Dance is a language all its own, and three very different productions that opened on Chicago stages during the past week serve as a powerful reminder of the dramatically varied ways in which that language can be spoken. Here’s a closer look:
Dance as a Calling and a Form of Heartbreak
It begins with what was once referred to as “a cattle call” – an open audition for dancers hoping against all hope for the chance to be cast in the chorus of a new Broadway show. And in a sense, the audition is a Darwinian competition in which only the emotionally bravest and most skilled have a chance of survival.
“A Chorus Line,” the instantly iconic 1975 musical with a score by Marvin Hamlisch and Edward Kleban, a book by James Kirkwood Jr. that was based on interviews with dancers, and most crucially of all, a concept realized by director Michael Bennett and his co-choreographer, Bob Avian, has often felt a little too much like psychodrama to me. I often winced at the dancers who were forced to bare their souls and whose stories suggested that dance was a sort of therapy for broken families, closeted sexuality, less-than-ideal looks and outsider status.

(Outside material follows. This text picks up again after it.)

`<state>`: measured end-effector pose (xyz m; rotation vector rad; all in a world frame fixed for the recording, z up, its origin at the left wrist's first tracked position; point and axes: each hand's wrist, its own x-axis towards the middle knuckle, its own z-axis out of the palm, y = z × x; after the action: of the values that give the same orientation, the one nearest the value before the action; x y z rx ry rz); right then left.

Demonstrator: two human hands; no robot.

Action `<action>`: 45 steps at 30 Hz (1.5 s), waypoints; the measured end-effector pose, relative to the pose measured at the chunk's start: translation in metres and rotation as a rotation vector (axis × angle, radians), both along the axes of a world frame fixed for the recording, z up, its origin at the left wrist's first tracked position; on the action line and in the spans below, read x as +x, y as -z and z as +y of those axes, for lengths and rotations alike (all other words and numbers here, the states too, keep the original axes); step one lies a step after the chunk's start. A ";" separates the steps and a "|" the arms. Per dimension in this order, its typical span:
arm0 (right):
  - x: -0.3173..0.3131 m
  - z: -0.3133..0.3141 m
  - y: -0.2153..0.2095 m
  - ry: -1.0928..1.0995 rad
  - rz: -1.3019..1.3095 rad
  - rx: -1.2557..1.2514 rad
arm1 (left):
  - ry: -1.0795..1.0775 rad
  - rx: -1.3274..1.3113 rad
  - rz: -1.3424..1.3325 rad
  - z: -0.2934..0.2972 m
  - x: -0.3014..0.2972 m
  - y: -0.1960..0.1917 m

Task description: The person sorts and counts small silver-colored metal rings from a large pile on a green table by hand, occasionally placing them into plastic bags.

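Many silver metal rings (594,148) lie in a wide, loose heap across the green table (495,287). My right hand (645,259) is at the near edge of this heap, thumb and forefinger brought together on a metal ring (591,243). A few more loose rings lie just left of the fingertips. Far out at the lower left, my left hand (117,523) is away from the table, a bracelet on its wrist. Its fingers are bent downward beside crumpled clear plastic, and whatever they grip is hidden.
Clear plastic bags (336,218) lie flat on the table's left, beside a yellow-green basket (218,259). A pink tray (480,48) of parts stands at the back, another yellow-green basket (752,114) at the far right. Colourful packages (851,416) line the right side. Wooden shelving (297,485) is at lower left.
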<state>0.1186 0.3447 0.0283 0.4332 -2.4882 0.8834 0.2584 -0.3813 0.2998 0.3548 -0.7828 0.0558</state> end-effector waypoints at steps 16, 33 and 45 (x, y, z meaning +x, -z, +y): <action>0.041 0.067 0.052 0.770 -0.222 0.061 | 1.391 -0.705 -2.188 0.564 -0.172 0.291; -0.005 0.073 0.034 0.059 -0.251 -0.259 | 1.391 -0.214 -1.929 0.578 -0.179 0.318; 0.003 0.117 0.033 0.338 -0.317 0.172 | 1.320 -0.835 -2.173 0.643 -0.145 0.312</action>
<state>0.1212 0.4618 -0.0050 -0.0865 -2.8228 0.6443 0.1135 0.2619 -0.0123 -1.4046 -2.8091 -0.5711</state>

Porchlight Music Theatre’s singularly sensational production remains true to the script. But along with the notion (apologies to philosopher Thomas Hobbes) that life in the dance world can be “solitary, poor, nasty, brutish and short,” director Brenda Didier and choreographer Chris Carter have also managed to suggest the sheer passion for dancing that drives the 17 contenders for spots in a chorus line. Yes, of course, they need a job. But something more is at work, too: They simply need to dance.

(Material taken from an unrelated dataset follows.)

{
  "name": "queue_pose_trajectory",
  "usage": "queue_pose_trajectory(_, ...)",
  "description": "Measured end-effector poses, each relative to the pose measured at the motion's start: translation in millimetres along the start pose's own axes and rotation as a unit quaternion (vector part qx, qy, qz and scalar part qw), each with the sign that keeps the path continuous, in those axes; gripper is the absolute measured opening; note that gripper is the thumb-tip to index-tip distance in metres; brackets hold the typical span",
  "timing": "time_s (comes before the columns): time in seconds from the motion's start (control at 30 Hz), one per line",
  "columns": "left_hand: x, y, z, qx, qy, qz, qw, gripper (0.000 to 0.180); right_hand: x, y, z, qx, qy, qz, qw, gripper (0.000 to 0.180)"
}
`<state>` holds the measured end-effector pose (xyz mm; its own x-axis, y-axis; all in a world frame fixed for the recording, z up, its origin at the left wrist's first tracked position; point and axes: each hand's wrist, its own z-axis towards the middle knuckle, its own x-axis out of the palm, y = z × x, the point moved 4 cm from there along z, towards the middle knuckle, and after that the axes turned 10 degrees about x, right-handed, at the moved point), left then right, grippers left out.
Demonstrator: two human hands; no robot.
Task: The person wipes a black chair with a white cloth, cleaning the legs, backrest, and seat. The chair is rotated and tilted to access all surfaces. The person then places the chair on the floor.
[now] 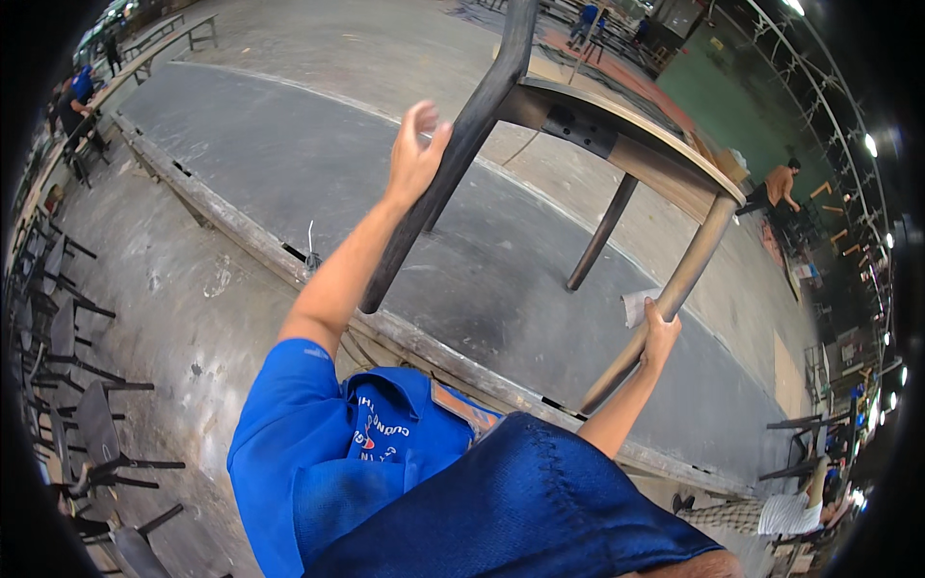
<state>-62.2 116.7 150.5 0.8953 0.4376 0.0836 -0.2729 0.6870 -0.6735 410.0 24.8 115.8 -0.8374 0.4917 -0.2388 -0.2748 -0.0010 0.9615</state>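
Note:
A dark wooden chair [665, 178] stands tilted on the long grey table in front of me. Its legs are dark, and the right one shows browner wood. Beside the dark left leg [462, 144] is my left hand [414, 159], slightly blurred, thumb and fingers apart, with nothing visible in it. My right hand [661, 337] is wrapped round the right leg [701, 252]. From that hand a pale sheet [636, 307] sticks out against the leg; whether it is paper or cloth I cannot tell.
The long grey table [279, 144] has a raised wooden edge near my body. Several dark chairs [96, 424] line the floor at the left. People work at the far left, far back and right, one in a brown top [779, 183]. Another person [761, 515] is at the lower right.

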Motion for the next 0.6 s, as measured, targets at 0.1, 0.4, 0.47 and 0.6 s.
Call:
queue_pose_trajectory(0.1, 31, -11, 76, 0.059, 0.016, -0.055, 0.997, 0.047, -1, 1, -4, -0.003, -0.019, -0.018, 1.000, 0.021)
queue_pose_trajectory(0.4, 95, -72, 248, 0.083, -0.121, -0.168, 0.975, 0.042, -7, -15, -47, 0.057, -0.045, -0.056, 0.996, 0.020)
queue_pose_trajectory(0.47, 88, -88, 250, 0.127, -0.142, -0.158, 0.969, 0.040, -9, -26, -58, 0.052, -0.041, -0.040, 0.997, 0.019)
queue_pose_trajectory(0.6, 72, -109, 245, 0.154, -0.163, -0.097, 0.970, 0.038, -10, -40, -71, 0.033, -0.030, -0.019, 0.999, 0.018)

To be sure, that is the case for Cassie (the lovely Laura Savage), the director’s ex-girlfriend, who is desperate for a comeback, and whose marathon solo turn in “The Music and the Mirror” is fueled by both needs. But, at the clearly invasive prompting of Zach, the hard-driving director (an aptly relentless Richard Strimer), that desire comes through in the personal confessions of all those auditioning. So does the fabulous ensemble spirit that suggests that beyond the brutal competition in the art there is a camaraderie that makes the synchrony of a classic chorus line exhilarating to behold.
The Porchlight production is full of radiant personalities (and tireless dancer-singer-actors) including: Chloe Nadon-Enriquez as the spirited dancer who can’t sing; Adrienne Storrs as the woman who rejected the Method techniques of her high school drama teacher; Natalie Welch as the dancer who realized the benefits of cosmetic surgery in all the right places; and Alejandro Fonseca, the homosexual who finally realizes just how much his father loves him. There also are the wonderful acrobatic moves of Terrell Armstrong; the hard-edged sarcasm of leggy Erica Evans; the upbeat attitude of the too short but eternally girlish Chinese-American dancer played by Ayana Strutz, and a slew of others, all distinctive and talented.
Didier sees to it that none of the characters are caricatures, while Carter’s volcanic choreography lights up the stage at every moment. Linda Madonia’s musical direction and six-piece orchestra are perfection. And seeing this musical in a more intimate venue than a Broadway house makes all the difference. Another triumph for Porchlight.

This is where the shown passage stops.